# Serving Tray Bottom Joinery - Bad idea?



## DerekJ (Dec 21, 2015)

Hello,

I'm hoping someone can tell me if my current plan for a serving tray are going to be problematic due to wood movement:

The idea is to have a serving tray with outside dimensions around 14×20 and about 2.5 inches tall. The frame would be 90 degree mitered corners, and would be perpendicular to the serving tray surface.

My plan for joining the bottom to the top was to use 1/4" walnut glued into a dado in the sides of the tray, recessed about 1/4" from the bottom of the frame. I've been making small boxes in this manner (2.5×5) for a while and haven't had any problems but wasn't sure if the size would cause problems with the bottom trying to expand/shrink and having nowhere to go…

If this WOULD be a problem, can anyone help provide another idea?


----------



## mrbob (Nov 3, 2016)

If you are worried cut the bottom a 1/16 narrower and just glue it on one side.


----------



## DerekJ (Dec 21, 2015)

Great Idea, thanks Bob!


----------



## wormil (Nov 19, 2011)

They make little rubber balls to take up the slack and prevent rattling while allowing expansion.


----------



## DerekJ (Dec 21, 2015)

Rick, what provides the strength to prevent racking if the bottom isn't at all secured?


----------



## shipwright (Sep 27, 2010)

Personally I like to use plywood and veneer it.
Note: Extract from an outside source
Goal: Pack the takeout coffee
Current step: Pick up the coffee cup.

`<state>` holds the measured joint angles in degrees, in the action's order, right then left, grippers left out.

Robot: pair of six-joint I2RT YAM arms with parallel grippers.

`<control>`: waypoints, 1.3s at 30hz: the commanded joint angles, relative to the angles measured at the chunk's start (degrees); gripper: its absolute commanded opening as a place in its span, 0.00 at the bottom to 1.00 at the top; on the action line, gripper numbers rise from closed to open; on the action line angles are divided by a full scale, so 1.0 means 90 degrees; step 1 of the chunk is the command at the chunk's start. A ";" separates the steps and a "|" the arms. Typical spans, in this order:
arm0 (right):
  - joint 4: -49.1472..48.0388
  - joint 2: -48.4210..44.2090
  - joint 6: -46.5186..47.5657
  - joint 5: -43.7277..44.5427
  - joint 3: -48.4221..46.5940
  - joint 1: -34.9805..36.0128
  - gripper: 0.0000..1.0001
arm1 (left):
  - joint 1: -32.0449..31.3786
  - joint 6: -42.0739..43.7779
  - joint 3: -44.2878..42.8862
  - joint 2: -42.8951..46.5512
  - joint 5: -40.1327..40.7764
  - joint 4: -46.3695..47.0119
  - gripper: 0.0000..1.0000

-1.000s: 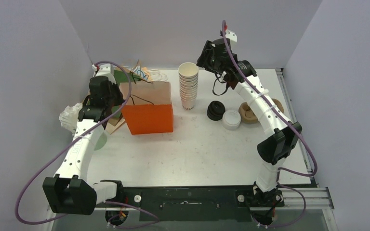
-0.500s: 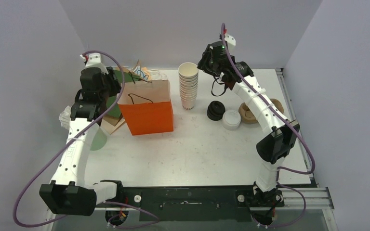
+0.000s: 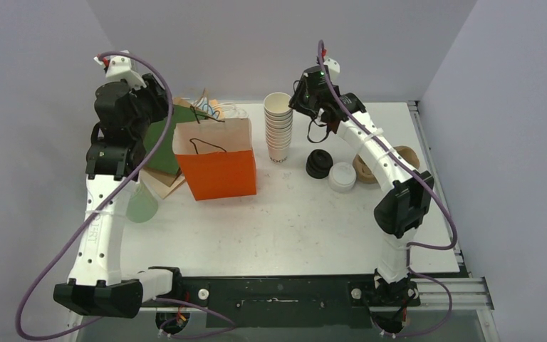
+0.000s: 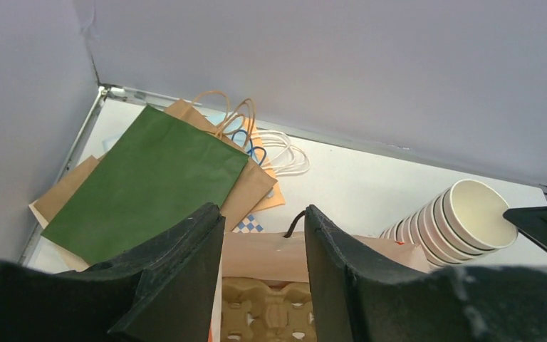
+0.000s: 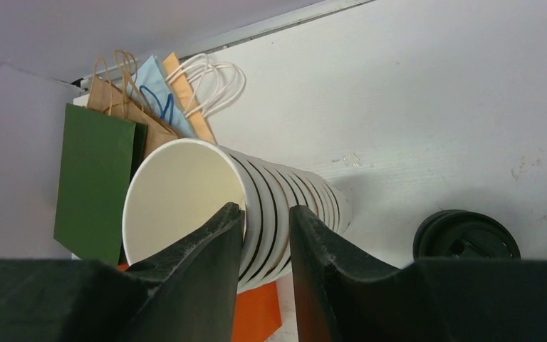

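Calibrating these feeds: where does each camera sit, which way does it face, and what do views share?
Top external: above and behind the bases, looking down on the table; left arm and right arm show.
Left wrist: above the orange bag, facing the back corner; left gripper shows.
Right wrist: above the cup stack, facing down; right gripper shows.
Shared: both wrist views hold the green bag and cup stack.

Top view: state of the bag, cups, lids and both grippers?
orange bag: upright, mouth open, cardboard tray inside
cup stack: upright, nested, no lids
black lids: loose, stacked, on no cup
white lids: loose, stacked, on no cup
flat bags: lying flat, piled
left gripper: open, empty
right gripper: open, empty, by the cup stack
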<state>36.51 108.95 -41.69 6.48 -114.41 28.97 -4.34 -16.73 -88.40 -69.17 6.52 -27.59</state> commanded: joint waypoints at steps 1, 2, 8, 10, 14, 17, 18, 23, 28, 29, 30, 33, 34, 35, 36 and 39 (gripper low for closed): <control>-0.0252 0.0026 -0.0039 -0.0100 -0.0056 0.0061 0.30 | 0.0026 -0.0123 -0.0100 -0.0066 -0.0299 0.0104 0.44; -0.0245 0.0039 -0.0047 -0.0114 -0.0059 0.0067 0.30 | 0.0027 -0.0118 -0.0075 -0.0060 -0.0299 0.0120 0.44; -0.0187 0.0054 0.0049 -0.0100 -0.0200 0.0079 0.19 | 0.0018 -0.0080 -0.0093 -0.0054 -0.0389 0.0134 0.43; -0.0138 0.0023 0.0084 -0.0086 -0.0252 0.0094 0.18 | 0.0000 -0.0070 -0.0138 -0.0075 -0.0434 0.0145 0.43; -0.0103 -0.0058 0.0172 -0.0007 -0.0278 0.0174 0.16 | -0.0051 -0.0050 -0.0282 -0.0186 -0.0523 0.0174 0.43; -0.0057 -0.0085 0.0275 0.0098 -0.0385 0.0248 0.11 | -0.0115 -0.0036 -0.0416 -0.0283 -0.0565 0.0201 0.43; -0.0034 -0.0086 0.0294 0.0129 -0.0430 0.0264 0.10 | -0.0143 -0.0031 -0.0460 -0.0318 -0.0584 0.0220 0.42; 0.0068 -0.0067 0.0343 0.0142 -0.0652 0.0285 0.01 | -0.0342 -0.0045 -0.0686 -0.0516 -0.0628 0.0324 0.42; 0.0147 -0.0077 0.0387 0.0234 -0.0832 0.0306 0.00 | -0.0771 -0.0038 -0.1034 -0.0824 -0.0602 0.0492 0.41; 0.0160 -0.0074 0.0394 0.0255 -0.0878 0.0301 0.00 | -0.0881 -0.0016 -0.1109 -0.0909 -0.0590 0.0526 0.41; 0.0170 -0.0076 0.0401 0.0249 -0.0912 0.0290 0.00 | -0.0987 -0.0009 -0.1195 -0.0997 -0.0581 0.0551 0.41; 0.0239 -0.0055 0.0416 0.0247 -0.1001 0.0297 0.00 | -0.1286 0.0018 -0.1474 -0.1290 -0.0660 0.0667 0.41; 0.0250 -0.0063 0.0401 0.0247 -0.1009 0.0297 0.00 | -0.1383 0.0003 -0.1559 -0.1392 -0.0717 0.0702 0.41; 0.0249 -0.0077 0.0411 0.0247 -0.1022 0.0286 0.00 | -0.1469 -0.0010 -0.1647 -0.1477 -0.0724 0.0750 0.40; 0.0256 -0.0096 0.0421 0.0254 -0.1061 0.0284 0.00 | -0.1543 -0.0020 -0.1729 -0.1567 -0.0849 0.0773 0.40; 0.0213 -0.0171 0.0496 0.0290 -0.1280 0.0284 0.00 | -0.1755 -0.0055 -0.1894 -0.1740 -0.0986 0.0869 0.39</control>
<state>40.03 109.73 -38.17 7.57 -121.78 31.51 -18.02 -17.34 -101.41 -83.33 0.14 -23.94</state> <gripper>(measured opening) 0.082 0.393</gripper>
Then there are no worries and you can glue the bottom in for greatest possible strength.


----------



## wormil (Nov 19, 2011)

> Rick, what provides the strength to prevent racking if the bottom isn t at all secured?
> 
> - DerekJ


The whole point of frame and panel construction is to allow wood movement while negating its effect. Traditionally panels are not glued or only get glue in the center of the stiles. Plywood can be glued. You shouldn't have any significant racking with a serving tray.


----------